Assembly code question

polarmystery · Mar 27, 2012

Can someone explain to me what the purpose of the first 6 and the last 5 instructions do? I don't quite understand. (I don't understand what the bge function and blt functions are for.) Thanks in advance.

eLiu · Mar 27, 2012

I'm the opposite of an expert on assembly, but aren't bge & blt the equivalent of
if(condition)
goto label;

What did I miss? :/

Cogman · Mar 27, 2012

The first 4 instructions move the intermediate value of A, B, C, and N into r2->r5. The fifth line zeros out r10 and the sixth line (which is somewhat useless) makes sure that r5 is greater than r10 (which currently contains zero.
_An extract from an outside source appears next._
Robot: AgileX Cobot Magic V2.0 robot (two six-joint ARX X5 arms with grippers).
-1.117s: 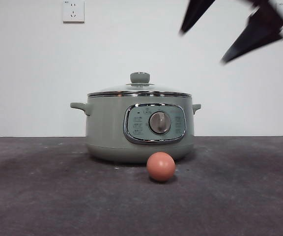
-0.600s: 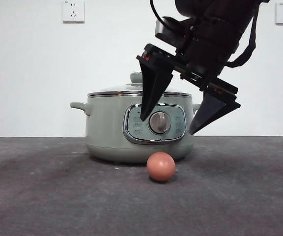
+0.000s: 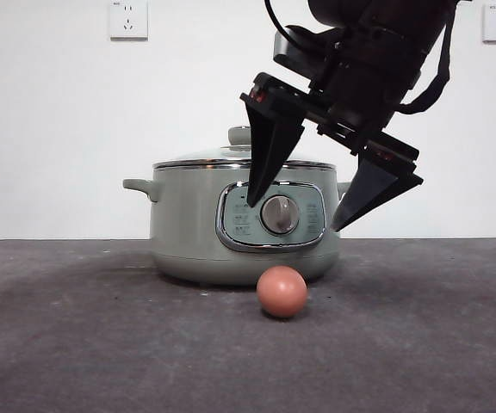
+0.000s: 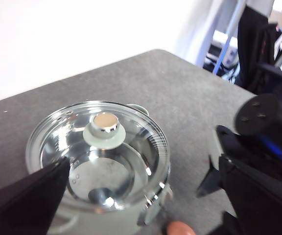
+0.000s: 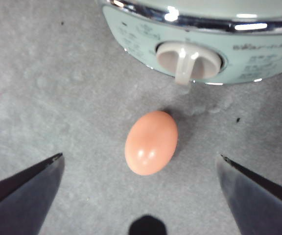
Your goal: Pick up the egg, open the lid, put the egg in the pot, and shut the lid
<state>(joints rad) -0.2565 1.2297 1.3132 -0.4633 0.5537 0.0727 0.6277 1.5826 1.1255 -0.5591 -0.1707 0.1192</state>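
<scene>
The orange-brown egg (image 3: pixel 282 292) lies on the dark table just in front of the pot's dial. My right gripper (image 3: pixel 293 218) hangs open above the egg, one jaw on each side, tips level with the control panel and clear of the egg. The right wrist view looks straight down on the egg (image 5: pixel 151 143), which sits between the spread jaws of the right gripper (image 5: pixel 140 156). The sage-green pot (image 3: pixel 188 224) stands closed under its glass lid (image 3: pixel 231 157). My left gripper (image 4: pixel 143 164) is open, high above the lid (image 4: pixel 58 147), holding nothing.
The pot's control panel and dial (image 5: pixel 190 61) stand close behind the egg. Two small side handles (image 3: pixel 140 187) stick out from the pot. A white wall with sockets (image 3: pixel 128 19) rises behind the table (image 3: pixel 76 344).
A second ago only the right gripper's jaw tips showed at the top right; it has since come down over the egg. In the last half second it barely moved.
</scene>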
Line 13 adds 1 to r10, the is the condition (r10 is a counting variable). Line 14 -> 16 add 4 to the registers. This is done because these registers contain memory addresses and memory addresses point to byte locations. Ints are generally 4 bytes long (so to move forward, you have to go forward 4 places in memory).

gorydetails · Mar 27, 2012

Addi rx,ry
: Add indirect

Rx <= Rx + mem[Ry]

Accumulate value in memory pointe by Ry.

The Cpu manual.

Addi rx,ry,imm

Rx <= Rx + mem[Ry + imm]

EagleKeeper · Mar 27, 2012

bge - branch if greater than equal to
blt - branch if less than

exdeath · Mar 29, 2012

polarmystery said:
Can someone explain to me what the purpose of the first 6 and the last 5 instructions do? I don't quite understand. (I don't understand what the bge function and blt functions are for.) Thanks in advance.

The first 6 initialize array indices, a loop target value, and a current loop iteration counter.

The last 5 increment the array indices and current loop counter, compare the loop counter to the target loop count, and then repeat either repeat another iteration or stop.

The middle looks look some kind of compare and store, almost looks like a bubble sort.

The first bge checks to make sure we are good for at least one loop iteration before even starting the loop. The second bge is a sort condition, if it's met it skips over the first sw to the second one, but if it's not met then the first sw is used, and the b skips over the unused one. The branching compares which value is greater or less and then changes control of the program to branch or fall through to store the desired balue back into the array. The final blt is the loop control, eg: a for loop.

This is actually kind of dirty and could be cleaned up or even changed to conditional moves and reduced to a single fixed sw that is always executed. It would eliminate the branches and be much cleaner to read.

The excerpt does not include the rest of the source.